He also played Nino in Amelie. He lost the glasses, and he went around collecting id photos from metro stations and worked in an adult video store, but hell, cute as hell. Hehehe.

My friend A+ and I have been discussing the many merits of actor/writer/director* Mathieu Kassovitz this past week. I first saw him at the French Film festival last June. He wasn't there, personally. But we watched "Metisse" and it was fun and hilarious, and we just had to know who the sort of geeky and scrawny looking guy with the glasses was. When we learned that he not just starred, but also wrote and directed the film...Well, that's just about it. He's not drop dead gorgeous or model boy pretty, but there's just something about him:
Kassovitz, whose legs do not go up to there and whose face is more about nose than cheekbones, harbored no illusions about becoming a supermodel. His big break came unsought and unexpected in spring 2001. He was on the jury at Cannes, unreachable, when the messages started coming: ''Lancome wants to speak with you.''
A+ also said that this other girl B said that there was a Mathieu Kassovitz Lancome standee at the Shang before, but since nobody has ever seen it but her, we consider it an urban legend. Anyhow, I checked out his filmography and turns out he was also in "The Fifth Element." Buti na lang I have that on video. I'm going to check it out again later. So if you ask me "Would you buy after shave from this man?" Well, yes. Most definitely, even if I don't need it. :)

[ Our runner up cute guy of the week was Jeremy Irons in "And Now..Ladies and Gentlemen. Nice toussled hair. Plus he looks so athletic for a guy his age. ]

*I just so like people with multiple slashes. Right, Mark? Hehehe.

Sunday, September 22

This website tells me that I was a banker, usurer, moneylender or judge in modern Spain around the year 1350. I supposedly knew how to use my opportunities, and I remained cold-blooded and calm in any situation. The lesson that my last past life brought to my present incarnation: learn determination and persistency.

Figures. I must have used up all my talents in finance, my calmness, and now tend to wallow in panic. Well sometimes. If I gain it back, do I get to be Shylock and will somebody ask me to return a pound of their flesh?

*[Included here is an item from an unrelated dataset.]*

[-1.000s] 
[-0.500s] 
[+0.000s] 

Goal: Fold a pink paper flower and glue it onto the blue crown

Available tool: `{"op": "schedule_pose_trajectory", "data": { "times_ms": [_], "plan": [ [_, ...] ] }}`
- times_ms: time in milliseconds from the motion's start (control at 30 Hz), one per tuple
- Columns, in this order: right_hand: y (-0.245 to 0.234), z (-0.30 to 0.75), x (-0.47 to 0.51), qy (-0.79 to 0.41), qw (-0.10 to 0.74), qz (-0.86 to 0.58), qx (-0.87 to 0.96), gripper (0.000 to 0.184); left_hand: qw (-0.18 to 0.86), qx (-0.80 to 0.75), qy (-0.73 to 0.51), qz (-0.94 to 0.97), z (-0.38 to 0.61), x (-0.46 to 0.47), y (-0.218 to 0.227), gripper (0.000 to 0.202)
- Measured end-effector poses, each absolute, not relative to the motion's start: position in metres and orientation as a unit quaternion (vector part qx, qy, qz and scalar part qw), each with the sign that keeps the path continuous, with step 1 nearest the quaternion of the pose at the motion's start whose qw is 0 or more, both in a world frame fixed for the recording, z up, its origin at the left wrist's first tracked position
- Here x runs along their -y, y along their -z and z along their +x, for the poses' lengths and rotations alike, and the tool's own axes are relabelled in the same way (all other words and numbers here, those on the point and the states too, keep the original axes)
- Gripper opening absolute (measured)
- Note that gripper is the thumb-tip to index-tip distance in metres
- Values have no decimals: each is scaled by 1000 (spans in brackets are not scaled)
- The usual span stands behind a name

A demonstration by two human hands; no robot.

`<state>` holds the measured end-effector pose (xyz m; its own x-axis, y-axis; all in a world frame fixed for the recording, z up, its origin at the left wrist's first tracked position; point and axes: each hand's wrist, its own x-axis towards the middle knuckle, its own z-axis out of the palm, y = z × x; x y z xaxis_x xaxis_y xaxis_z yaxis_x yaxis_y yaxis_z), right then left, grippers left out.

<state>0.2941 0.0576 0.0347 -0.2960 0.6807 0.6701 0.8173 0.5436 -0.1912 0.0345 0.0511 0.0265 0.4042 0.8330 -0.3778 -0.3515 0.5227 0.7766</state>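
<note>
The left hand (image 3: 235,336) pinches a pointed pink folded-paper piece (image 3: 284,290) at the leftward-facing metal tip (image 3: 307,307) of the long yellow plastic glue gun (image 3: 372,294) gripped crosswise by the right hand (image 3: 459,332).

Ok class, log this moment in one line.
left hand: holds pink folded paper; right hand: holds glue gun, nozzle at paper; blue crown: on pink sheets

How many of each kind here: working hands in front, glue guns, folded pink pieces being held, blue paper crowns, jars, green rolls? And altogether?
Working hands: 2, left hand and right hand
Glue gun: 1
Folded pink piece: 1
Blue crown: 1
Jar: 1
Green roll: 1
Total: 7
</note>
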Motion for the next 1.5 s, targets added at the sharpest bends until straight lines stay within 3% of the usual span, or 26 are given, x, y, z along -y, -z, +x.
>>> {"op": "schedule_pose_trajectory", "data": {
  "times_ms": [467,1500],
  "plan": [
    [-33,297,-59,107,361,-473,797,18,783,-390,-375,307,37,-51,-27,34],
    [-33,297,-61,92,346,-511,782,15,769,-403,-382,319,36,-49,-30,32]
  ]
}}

Found via ate Cyn's site. Hehehe.
Check out the 5th edition of the Cine Europa over at the Shangri-La Plaza Mall. It runs from 20-26 September, free admission as always. Already watched "Geboren in Absurdistan" from Austria. It's about two families whose children gets switched at birth. Very soap opera material. But handled very well, except for the weird orchestra at the end. Also saw France's "And now.. Ladies and Gentlemen." (Lousy title for a movie, but hey, Jeremy Irons is in it. And he's very hot, for a middle-aged guy. The movie kind of felt like Vanilla Sky, only without the tech support. Anyhow. Check it out, boys and girls. You can find the schedule here.
Had a crazy week that saw me almost not sleeping and it's not because of work. I've been bumming around Monday thru Thursday, staying at home, doing stuff. Only went out for movies twice. But for some reason, I really couldn't sleep until daybreak or morning sunshine kicks in through my windows. Argh. So when Friday rolled around, I barely had the energy to stay upright through my meeting. Considered taking sleeping pills then decided against it. Tried my darndest best to fall asleep without aid of any chemicals. Succeeded a bit.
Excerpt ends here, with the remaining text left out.